The survey of more than 421 IT system administrators in the U.S. asked participants about their experiences with access, file sharing and storage problems. The study also found that 57 percent of those asked reported that storage-related issues require five hours a week of work, resulting in $8,608 in annual lost productivity, and that 17 percent of those surveyed spend at least 20 hours a week to address failed syncing, unapproved file sharing, VPN issues and other file storage obstacles. That amounts to an estimated $34,450 in annual productivity losses.


Meanwhile, SmartFile reports, the annual losses related to cloud- and on-premises data storage, lost or inaccessible files, sync problems, unauthorized cloud services, and VPN access can add up to as much as $154,954 a year for a business. And it says its own customers with at least 145 users save $995,000 annually by reducing time spent maintaining hardware and supporting ticket-related work.

“Employees demand an intuitive way to do their jobs, and when they can’t easily share and locate their files, they turn to outside tools to get the job done, even if the tools are insecure and noncompliant,” said SmartFile CEO John Hurley. “System administrators can combat these issues with a secure, enterprise file management platform that saves time and money.”

Hurley’s point about employees finding their own tools, even when they’re noncompliant, is spot on.
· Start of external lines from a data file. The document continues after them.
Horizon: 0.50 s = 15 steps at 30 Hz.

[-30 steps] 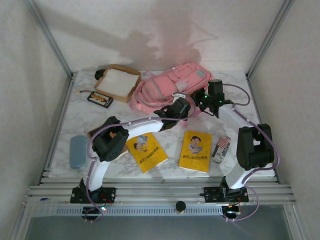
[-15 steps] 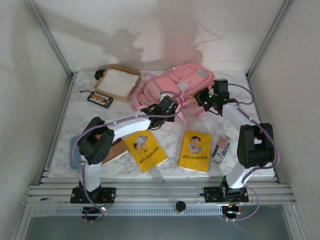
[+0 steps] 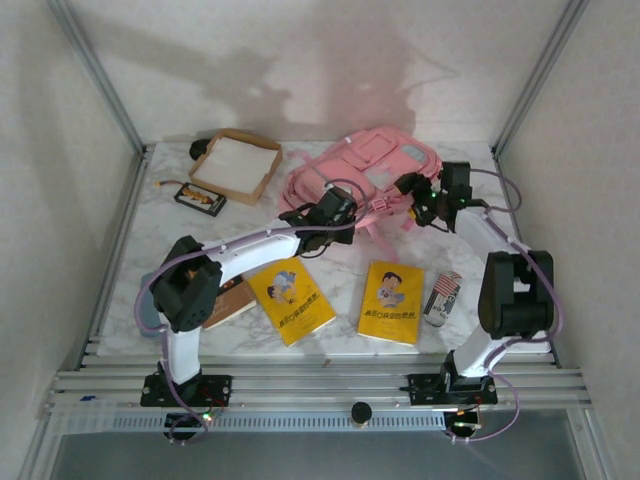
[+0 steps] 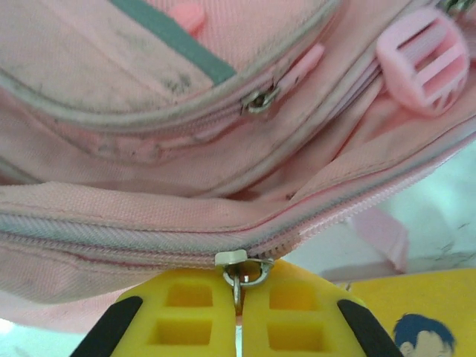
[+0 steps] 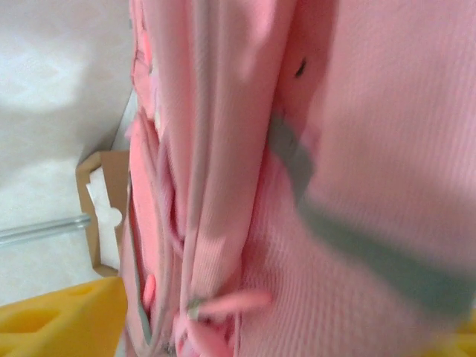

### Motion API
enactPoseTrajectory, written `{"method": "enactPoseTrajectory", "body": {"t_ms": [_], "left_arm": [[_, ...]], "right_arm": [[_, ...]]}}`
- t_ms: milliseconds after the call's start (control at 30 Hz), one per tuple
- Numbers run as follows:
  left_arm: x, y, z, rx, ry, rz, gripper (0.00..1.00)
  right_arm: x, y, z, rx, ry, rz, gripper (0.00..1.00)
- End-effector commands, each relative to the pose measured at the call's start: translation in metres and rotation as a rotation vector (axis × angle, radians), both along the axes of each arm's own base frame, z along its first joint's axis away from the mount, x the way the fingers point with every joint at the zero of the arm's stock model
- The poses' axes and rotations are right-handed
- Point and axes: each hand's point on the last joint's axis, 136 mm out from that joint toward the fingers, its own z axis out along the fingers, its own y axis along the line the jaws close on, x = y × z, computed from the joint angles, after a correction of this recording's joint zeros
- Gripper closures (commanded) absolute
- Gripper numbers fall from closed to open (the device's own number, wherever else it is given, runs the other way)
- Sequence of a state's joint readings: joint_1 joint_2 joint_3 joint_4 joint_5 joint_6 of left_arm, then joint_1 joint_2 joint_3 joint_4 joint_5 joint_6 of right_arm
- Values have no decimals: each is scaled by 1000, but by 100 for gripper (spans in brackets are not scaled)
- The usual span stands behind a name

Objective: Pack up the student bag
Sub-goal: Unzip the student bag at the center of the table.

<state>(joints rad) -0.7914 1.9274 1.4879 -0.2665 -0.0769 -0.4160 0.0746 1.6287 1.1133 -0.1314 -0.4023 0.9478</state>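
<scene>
White walls (image 3: 330, 70), marble table (image 3: 345, 300); left gripper (image 4: 238, 312) pinches zipper pull (image 4: 239, 271) on student bag (image 3: 365, 170), right gripper (image 3: 412, 193) spread wide

We log the student bag (image 3: 352, 160): pink, pale blue-grey panel, lying front pockets up at the far centre-right of the tabletop (image 3: 150, 235).

White arm links (image 3: 255, 248) with black joints (image 3: 185, 290), trailing thin purple cables (image 3: 552, 300); jaws are yellow (ribbed, black-edged).

white marble table (image 3: 346, 285) — on it the student bag (image 3: 360, 170), a cardboard tray (image 3: 237, 165), a striped packet (image 3: 441, 297)
</scene>
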Motion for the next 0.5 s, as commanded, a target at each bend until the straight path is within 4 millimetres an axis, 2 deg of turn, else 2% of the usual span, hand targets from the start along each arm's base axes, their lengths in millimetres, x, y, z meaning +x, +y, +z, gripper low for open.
{"method": "enactPoseTrajectory", "body": {"t_ms": [0, 33, 133, 233, 400, 467], "left_arm": [[4, -16, 21, -69, -22, -1, 100], [3, -20, 24, -81, -26, -12, 100], [-4, -28, 26, -77, -38, -41, 100], [-7, -32, 24, -76, -26, -57, 100], [-13, -35, 25, -89, -22, -67, 100], [-15, -34, 25, -89, -18, -62, 100]], "right_arm": [[-37, -7, 1, -27, -6, -24, 7], [-48, 1, 2, 8, -8, -12, 2], [-65, 29, 8, 40, 4, 30, 1], [-76, 58, 2, 156, 35, 26, 1], [-63, 83, -8, 255, 61, -39, 2], [-56, 81, -19, 273, 74, -95, 8]]}}
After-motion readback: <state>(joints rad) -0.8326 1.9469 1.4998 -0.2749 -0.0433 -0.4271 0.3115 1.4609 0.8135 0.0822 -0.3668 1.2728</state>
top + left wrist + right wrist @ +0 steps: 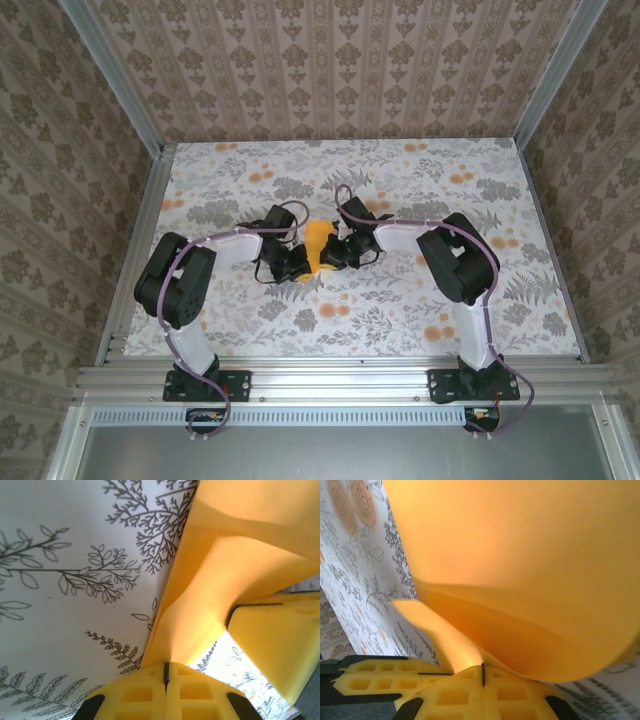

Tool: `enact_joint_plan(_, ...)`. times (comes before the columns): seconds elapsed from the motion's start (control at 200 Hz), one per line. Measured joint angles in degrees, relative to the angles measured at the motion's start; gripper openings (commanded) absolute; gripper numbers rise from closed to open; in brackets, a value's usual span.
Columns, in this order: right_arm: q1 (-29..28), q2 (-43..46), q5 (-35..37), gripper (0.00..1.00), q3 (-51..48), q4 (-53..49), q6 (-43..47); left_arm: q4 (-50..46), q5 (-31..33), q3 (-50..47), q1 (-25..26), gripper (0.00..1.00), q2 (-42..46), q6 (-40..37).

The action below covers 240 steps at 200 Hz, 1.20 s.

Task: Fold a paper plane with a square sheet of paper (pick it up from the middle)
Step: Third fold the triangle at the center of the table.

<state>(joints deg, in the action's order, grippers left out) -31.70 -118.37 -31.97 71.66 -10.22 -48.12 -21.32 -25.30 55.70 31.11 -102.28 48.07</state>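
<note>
Open floral table surrounds both jaws, clamped shut on the orange paper edges.

Two-tone twins with banana-yellow fingers
The left arm and right arm are the same build: fat black joint housings, smooth white links between them, black bases and a thin purplish cable strung along each. Up close, the left gripper and right gripper have bright yellow fingers moulded with a waffle grid of square pockets, plus black bits at the lower corners.
</note>
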Motion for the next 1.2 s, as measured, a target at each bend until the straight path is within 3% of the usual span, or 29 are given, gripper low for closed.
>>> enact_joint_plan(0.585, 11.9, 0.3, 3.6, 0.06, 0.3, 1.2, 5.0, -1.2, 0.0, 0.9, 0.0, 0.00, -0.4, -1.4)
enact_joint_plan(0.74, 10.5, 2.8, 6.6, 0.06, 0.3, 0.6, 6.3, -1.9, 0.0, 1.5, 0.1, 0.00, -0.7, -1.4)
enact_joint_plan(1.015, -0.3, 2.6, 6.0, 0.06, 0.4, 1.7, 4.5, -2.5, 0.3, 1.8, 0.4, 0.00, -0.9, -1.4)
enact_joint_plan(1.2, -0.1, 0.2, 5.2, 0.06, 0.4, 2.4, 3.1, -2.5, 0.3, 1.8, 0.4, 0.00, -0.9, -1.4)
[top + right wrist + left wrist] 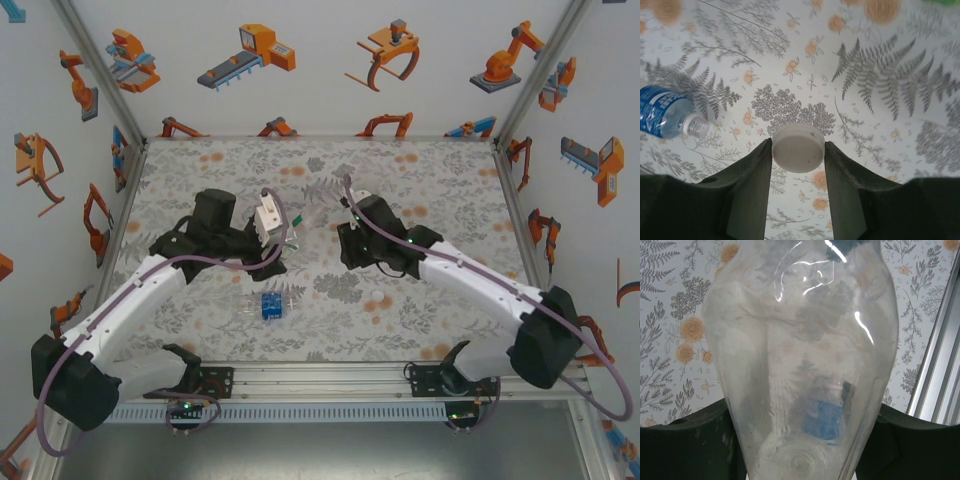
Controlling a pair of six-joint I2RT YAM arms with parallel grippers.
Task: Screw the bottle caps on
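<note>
Caps, count: one in sight, a whitish round cap (798,147).
Cap, place: pinched by its rim between the two fingers of the right claw (798,151), flat face toward the wrist camera, held off the counter (450,180).
Right claw, state: closed on the cap, one finger touching each side.
Bottles, count: two that can be told for certain.
Bottle one: clear bottle (800,340), wedged between the fingers of the left claw (802,432); its body spans most of the left wrist view, and the leaf pattern shows through the wall.
Left claw, state: gripping the clear bottle, a dark finger against each flank.
Bottle two: blue-label bottle (266,305), lying on its side on the counter between the two arms, nearer the bases than either claw; its neck is bare.
Claws, relation: apart from each other, both over the middle of the counter.
Unsorted: a green patch (940,2) at the upper edge of the right wrist view, too little of it to name.
</note>
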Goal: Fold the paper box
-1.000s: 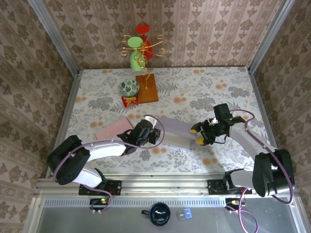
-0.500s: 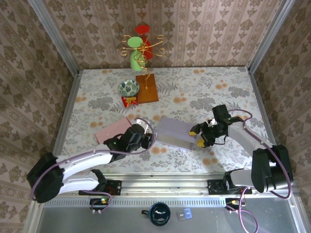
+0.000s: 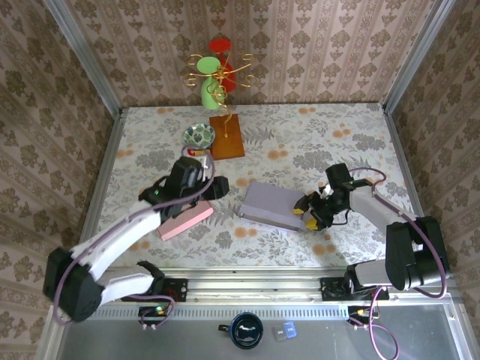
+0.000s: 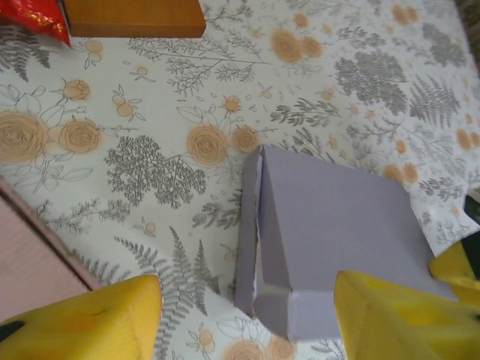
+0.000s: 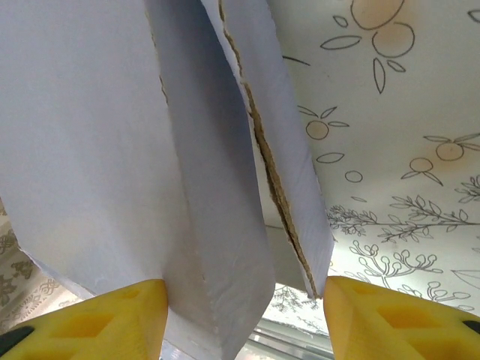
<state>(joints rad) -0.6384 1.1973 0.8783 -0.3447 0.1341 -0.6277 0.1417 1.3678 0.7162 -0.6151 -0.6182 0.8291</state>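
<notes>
The lavender paper box lies closed on the floral table, its lid seam showing along the left side. My right gripper is at the box's right end. In the right wrist view its yellow fingers press the box's side wall and a torn-edged flap from either side, so it is shut on the box. My left gripper hovers left of the box, above a pink box. In its wrist view it stands open with nothing between its fingers, and the lavender box is farther below.
A pink box lies left of the paper box. A wooden board, a red packet, a patterned bowl and a green vase stand at the back. Patterned walls close in the table.
My left gripper has let go of the box's left end, opened, and swung left and back over the pink box. The right gripper stays at the box's right end.
</notes>
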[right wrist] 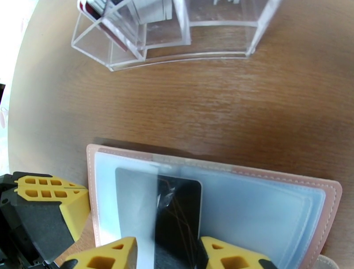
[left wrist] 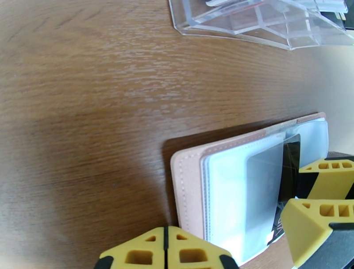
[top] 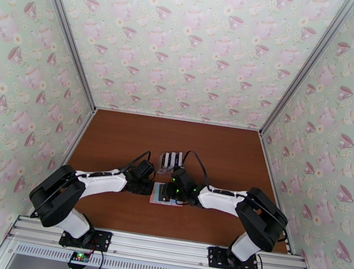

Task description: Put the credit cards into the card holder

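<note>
On a brown wood worktop [top: 123,140] boxed in by teacup wallpaper [top: 190,39], working over the pink card holder [right wrist: 265,208], lying open and flat between the two arms, just in front of a clear rack [right wrist: 132,35] carrying more cards. Butting the left jaws, shut tight on nothing, against the holder's outer edge, probably bracing it against sliding. Hovering the right jaws part open over a black credit card [right wrist: 179,208], tips either side of it without clearly pinching, the card lying half under a translucent pocket, likely for nudging it further in.
</note>
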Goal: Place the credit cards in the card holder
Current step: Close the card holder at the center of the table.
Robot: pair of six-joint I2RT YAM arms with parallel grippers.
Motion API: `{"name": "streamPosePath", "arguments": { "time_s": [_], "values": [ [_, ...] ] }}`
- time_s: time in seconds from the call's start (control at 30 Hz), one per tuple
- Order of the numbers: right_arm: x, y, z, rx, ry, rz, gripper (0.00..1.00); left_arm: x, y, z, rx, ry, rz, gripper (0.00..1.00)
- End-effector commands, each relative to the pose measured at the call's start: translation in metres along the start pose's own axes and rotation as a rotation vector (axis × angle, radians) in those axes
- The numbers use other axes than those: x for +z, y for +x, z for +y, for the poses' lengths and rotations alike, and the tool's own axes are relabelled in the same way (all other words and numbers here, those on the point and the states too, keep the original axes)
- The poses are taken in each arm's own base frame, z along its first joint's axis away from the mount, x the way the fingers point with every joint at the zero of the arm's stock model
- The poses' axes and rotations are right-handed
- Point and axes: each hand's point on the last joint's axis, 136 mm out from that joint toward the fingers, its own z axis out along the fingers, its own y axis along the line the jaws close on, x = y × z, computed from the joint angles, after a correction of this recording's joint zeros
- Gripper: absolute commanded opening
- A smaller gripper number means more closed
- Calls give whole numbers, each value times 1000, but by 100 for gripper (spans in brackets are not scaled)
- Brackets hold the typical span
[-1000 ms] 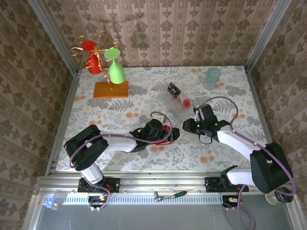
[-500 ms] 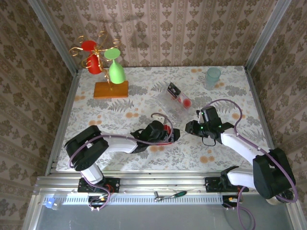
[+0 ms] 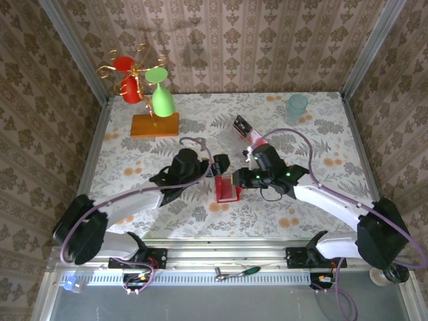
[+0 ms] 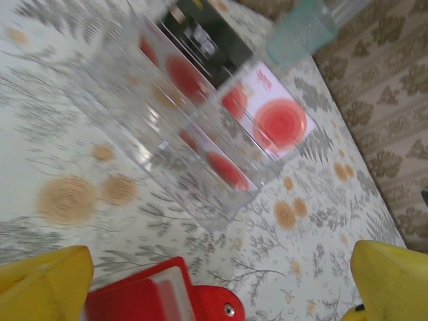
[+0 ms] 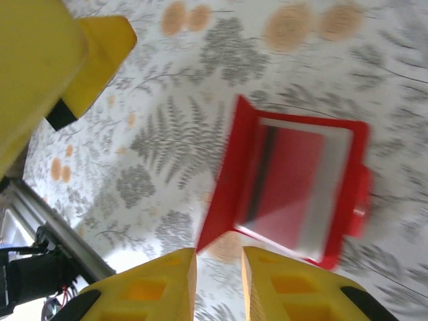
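Card holder (image 3: pixel 227 189) lay open on desk (image 3: pixel 134 154), between the two hands. Left hand (image 3: pixel 218 166) was spread wide and empty, at the holder's far-left corner. Right hand (image 5: pixel 219 281) was just beside the holder's right side, fingers drawn close with a slim gap, nothing seen between. Credit cards (image 4: pixel 274 119) sat in and against clear tray (image 4: pixel 154 140), behind the holder.

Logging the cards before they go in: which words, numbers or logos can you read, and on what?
Nothing reads clearly.
Black rectangular card in the clear plastic compartment tray: pale markings, too blurred.
Whitish card with a red round blotch: small red print, too blurred.
Flat red folding card holder: none seen.
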Motion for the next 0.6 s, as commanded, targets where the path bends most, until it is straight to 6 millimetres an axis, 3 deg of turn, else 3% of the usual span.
{"name": "streamPosePath", "arguments": {
  "time_s": [0.0, 0.17, 0.3, 0.43, 0.57],
  "values": [
    [22, 0, 14, -36, 44, 48, 25, -31, -7, 40, 6, -150, -29, 100],
    [61, 5, 46, -109, 43, 137, 24, -79, -19, 88, -66, -310, -122, 100],
    [88, 12, 54, -152, 80, 215, 23, -93, -12, 107, -94, -349, -127, 100],
    [99, 15, 37, -168, 185, 262, 21, -90, 0, 115, -99, -364, -95, 100],
    [97, 24, 9, -166, 282, 304, 19, -83, 7, 119, -93, -372, -64, 100]
  ]
}}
Indeed, TMC’s own Rich Tehrani (News - Alert) recently authored a piece about how one company ignored a managed service provider’s security warnings, saying it was using Dropbox, which it believed was safe and secure. A few months later, Tehrani noted, 68,680,741 Dropbox (News - Alert) account records were stolen. The compliance ramifications for that kind of thing are potentially massive, he added, noting the average cost of a data breach is $4 million.